**Problem description**
Each line from the top of the listing down to and including the line with "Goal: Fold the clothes" must be duplicated exactly; pictures are to be skipped.

·····

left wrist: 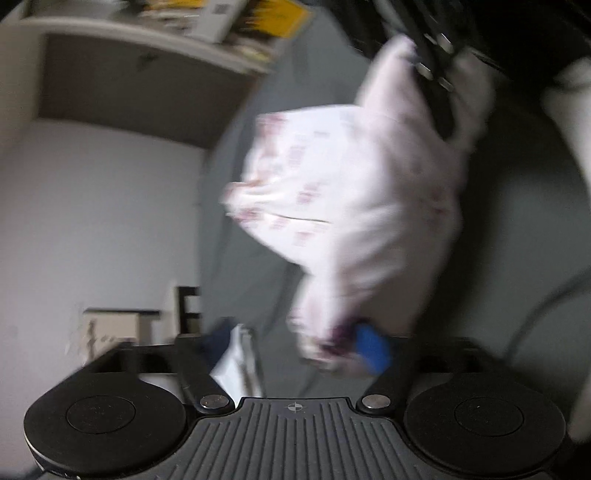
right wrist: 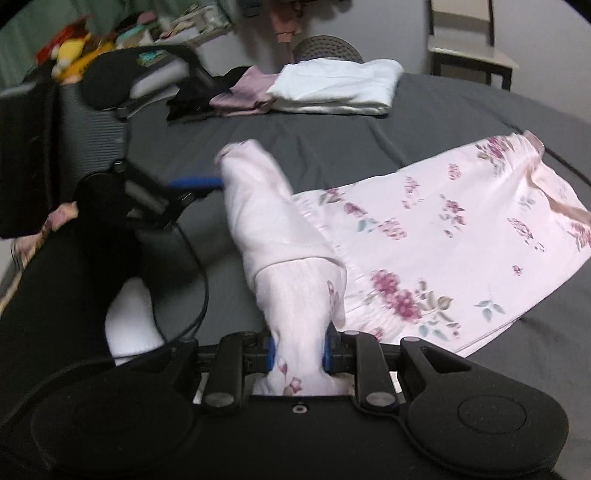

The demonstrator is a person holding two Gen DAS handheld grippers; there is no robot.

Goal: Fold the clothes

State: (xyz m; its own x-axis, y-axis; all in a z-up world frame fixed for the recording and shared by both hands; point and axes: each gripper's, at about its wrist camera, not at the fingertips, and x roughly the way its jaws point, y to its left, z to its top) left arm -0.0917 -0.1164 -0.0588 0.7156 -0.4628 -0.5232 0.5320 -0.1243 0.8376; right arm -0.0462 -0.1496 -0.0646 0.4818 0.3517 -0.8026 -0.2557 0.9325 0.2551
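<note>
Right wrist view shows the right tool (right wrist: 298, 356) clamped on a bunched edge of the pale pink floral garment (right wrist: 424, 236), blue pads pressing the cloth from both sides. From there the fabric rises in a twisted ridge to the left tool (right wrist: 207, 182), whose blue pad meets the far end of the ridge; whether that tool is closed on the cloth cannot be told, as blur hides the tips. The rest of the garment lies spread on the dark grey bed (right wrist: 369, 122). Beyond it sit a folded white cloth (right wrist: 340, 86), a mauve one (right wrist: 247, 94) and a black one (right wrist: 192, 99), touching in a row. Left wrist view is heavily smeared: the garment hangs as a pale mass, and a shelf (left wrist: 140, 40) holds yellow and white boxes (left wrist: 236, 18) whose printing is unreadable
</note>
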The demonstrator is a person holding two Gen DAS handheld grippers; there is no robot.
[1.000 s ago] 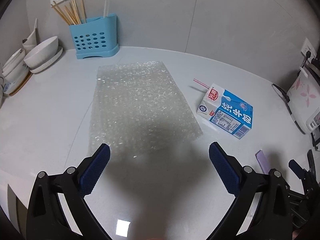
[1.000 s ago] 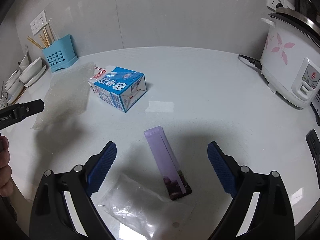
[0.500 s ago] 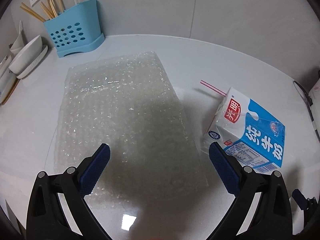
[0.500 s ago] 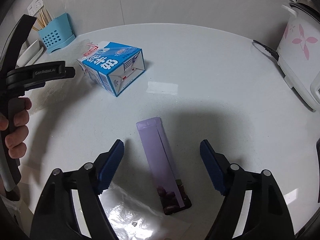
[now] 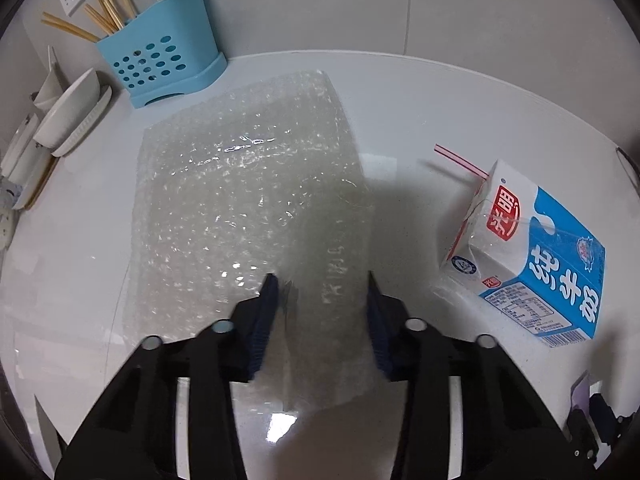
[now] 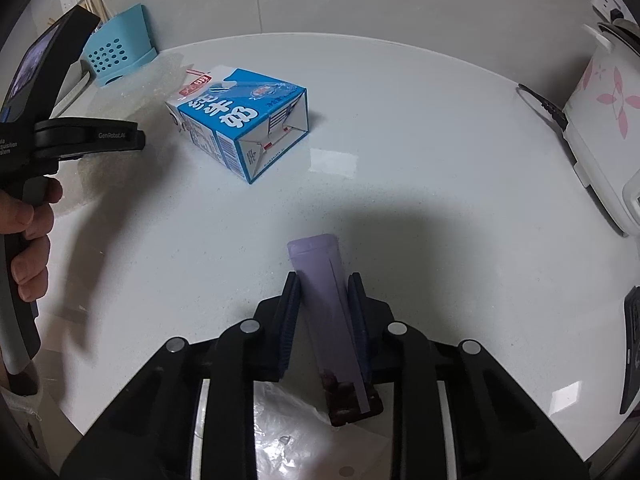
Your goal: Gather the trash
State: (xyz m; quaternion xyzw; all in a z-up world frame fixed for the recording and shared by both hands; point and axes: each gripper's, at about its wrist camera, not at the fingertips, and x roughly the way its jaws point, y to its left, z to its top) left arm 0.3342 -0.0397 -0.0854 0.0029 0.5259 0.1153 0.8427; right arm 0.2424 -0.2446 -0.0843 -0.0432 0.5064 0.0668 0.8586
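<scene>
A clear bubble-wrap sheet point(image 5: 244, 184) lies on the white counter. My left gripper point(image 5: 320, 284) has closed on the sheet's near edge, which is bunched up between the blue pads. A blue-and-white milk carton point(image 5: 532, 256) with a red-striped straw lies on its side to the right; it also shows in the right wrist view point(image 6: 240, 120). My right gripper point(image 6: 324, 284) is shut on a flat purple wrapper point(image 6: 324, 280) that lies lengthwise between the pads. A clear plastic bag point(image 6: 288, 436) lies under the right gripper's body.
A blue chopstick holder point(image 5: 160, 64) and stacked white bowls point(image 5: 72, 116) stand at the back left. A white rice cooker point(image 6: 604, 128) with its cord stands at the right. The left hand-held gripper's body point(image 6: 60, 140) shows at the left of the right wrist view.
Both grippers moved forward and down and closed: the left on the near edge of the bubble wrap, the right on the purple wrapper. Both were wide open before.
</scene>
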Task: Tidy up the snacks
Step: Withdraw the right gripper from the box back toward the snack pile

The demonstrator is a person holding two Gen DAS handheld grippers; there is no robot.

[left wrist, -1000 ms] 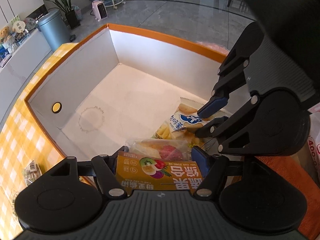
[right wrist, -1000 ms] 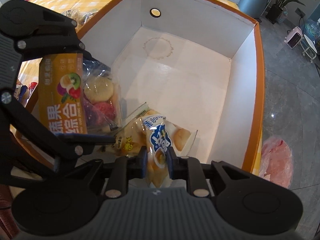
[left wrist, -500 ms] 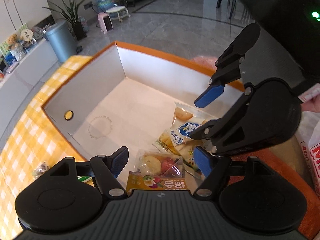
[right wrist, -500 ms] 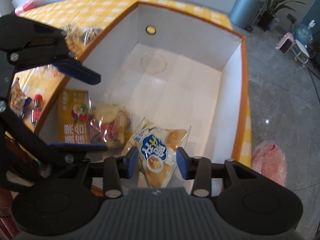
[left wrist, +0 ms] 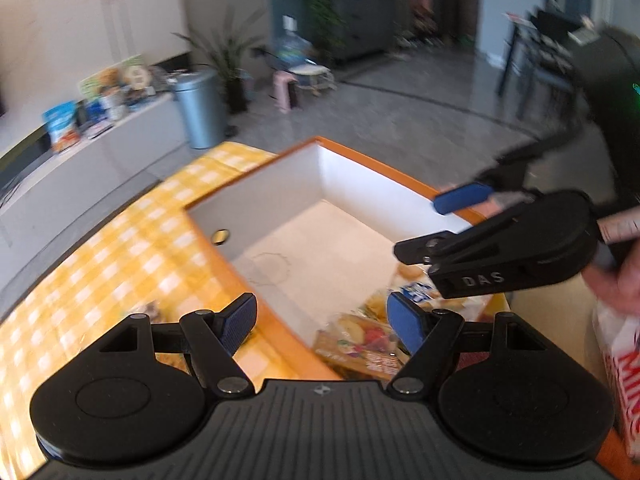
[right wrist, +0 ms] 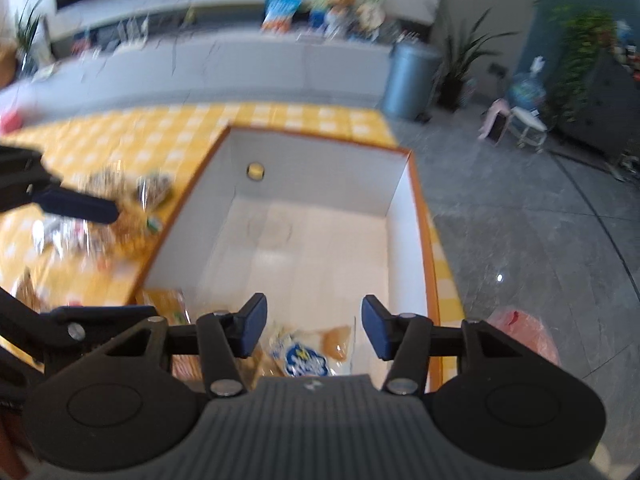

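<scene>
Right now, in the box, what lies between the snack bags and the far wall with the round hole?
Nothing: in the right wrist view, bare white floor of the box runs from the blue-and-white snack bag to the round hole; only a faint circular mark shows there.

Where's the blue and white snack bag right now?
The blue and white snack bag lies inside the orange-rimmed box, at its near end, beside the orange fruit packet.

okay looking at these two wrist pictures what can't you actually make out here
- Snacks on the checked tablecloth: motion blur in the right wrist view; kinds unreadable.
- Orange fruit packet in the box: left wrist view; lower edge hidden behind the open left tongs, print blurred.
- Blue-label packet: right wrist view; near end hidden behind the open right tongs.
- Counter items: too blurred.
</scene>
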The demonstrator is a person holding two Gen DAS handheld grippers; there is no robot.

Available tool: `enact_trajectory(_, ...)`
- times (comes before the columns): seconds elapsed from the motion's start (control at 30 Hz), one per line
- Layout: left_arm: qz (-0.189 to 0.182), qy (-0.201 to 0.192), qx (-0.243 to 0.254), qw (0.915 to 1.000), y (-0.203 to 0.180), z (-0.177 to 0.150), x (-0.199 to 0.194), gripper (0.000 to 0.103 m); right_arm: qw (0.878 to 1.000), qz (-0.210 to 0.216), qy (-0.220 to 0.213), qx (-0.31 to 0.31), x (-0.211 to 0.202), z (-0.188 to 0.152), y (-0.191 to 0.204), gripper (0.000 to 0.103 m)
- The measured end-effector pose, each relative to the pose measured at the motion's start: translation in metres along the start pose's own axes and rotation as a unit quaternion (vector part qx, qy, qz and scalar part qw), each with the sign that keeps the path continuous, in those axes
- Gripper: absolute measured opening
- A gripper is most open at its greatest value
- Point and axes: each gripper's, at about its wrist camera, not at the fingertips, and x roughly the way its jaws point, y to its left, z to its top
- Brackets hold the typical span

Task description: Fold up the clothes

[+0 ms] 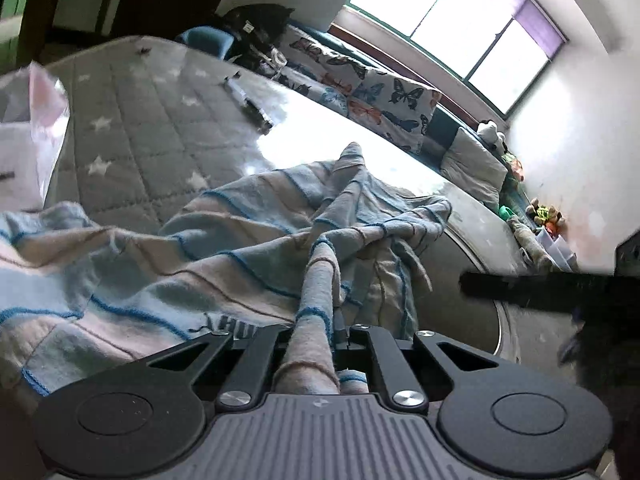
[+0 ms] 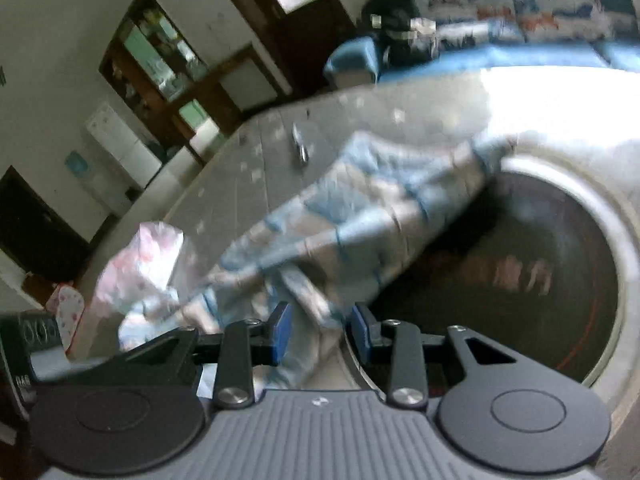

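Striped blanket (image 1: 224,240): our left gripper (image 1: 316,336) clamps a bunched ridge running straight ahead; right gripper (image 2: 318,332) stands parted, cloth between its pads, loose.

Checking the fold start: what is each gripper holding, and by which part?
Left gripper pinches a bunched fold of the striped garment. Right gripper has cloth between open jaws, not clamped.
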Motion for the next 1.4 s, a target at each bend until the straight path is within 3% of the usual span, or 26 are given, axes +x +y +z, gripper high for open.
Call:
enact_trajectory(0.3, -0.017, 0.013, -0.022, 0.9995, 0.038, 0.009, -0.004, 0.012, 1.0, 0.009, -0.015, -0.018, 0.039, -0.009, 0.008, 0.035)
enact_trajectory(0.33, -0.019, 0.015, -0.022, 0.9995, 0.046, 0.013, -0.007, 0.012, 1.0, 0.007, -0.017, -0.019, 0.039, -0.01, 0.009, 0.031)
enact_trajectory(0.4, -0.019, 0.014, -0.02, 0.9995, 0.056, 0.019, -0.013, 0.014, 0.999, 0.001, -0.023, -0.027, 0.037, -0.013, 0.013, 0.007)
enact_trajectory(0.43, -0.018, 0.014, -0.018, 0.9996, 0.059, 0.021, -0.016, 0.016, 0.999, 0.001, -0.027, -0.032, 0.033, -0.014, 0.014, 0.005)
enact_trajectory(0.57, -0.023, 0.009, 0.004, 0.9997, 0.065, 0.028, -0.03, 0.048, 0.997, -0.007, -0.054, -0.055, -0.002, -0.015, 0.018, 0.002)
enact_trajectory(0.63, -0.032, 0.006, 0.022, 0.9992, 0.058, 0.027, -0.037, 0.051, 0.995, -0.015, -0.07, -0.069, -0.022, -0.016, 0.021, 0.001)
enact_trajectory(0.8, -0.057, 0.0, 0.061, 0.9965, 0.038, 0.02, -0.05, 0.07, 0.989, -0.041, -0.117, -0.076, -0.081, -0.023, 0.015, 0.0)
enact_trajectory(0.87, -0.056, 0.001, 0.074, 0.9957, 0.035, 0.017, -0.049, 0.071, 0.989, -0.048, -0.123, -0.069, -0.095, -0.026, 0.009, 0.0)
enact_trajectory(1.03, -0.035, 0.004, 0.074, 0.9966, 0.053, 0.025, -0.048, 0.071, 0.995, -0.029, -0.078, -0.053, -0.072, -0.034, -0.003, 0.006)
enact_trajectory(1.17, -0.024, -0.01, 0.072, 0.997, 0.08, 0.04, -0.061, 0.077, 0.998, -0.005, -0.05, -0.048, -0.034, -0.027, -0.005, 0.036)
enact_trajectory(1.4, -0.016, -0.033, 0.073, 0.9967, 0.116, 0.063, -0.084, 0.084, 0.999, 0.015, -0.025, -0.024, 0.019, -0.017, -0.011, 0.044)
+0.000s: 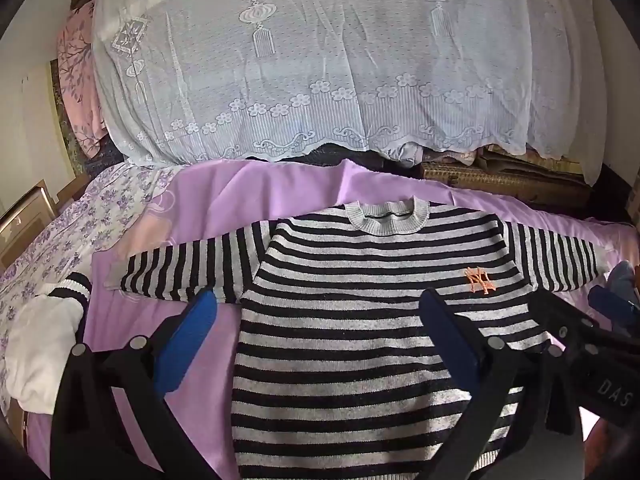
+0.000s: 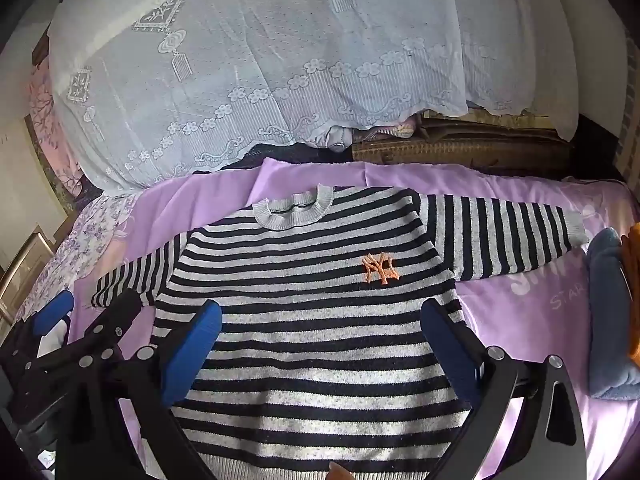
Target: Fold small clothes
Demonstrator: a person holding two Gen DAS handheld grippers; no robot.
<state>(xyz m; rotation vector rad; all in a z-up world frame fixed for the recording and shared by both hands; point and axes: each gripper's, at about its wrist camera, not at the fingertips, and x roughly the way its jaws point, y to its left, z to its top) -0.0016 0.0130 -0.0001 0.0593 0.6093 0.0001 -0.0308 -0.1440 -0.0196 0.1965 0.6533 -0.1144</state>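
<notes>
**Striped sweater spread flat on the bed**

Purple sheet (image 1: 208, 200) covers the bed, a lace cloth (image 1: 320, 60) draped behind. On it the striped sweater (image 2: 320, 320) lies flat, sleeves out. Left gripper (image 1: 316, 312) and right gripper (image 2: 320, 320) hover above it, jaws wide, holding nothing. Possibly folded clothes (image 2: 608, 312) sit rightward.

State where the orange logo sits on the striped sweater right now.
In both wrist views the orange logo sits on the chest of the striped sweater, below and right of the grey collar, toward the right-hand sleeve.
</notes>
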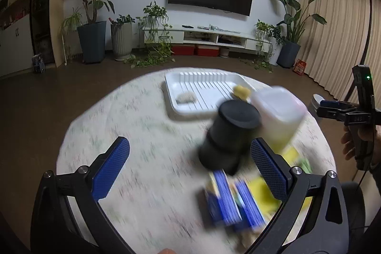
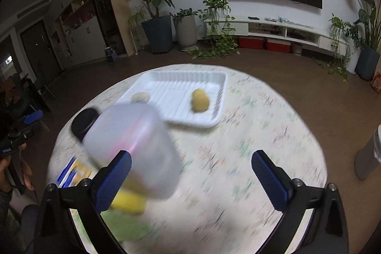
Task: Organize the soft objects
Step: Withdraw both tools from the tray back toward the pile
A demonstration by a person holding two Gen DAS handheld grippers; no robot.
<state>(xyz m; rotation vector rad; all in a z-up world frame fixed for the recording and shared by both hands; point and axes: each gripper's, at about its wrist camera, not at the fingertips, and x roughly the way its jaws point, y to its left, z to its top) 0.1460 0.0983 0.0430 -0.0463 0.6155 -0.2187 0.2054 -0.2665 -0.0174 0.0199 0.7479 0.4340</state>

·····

**Answer to this problem**
left wrist: 
right wrist: 

The demonstrator is a person holding two Gen DAS handheld grippers; there is no robot.

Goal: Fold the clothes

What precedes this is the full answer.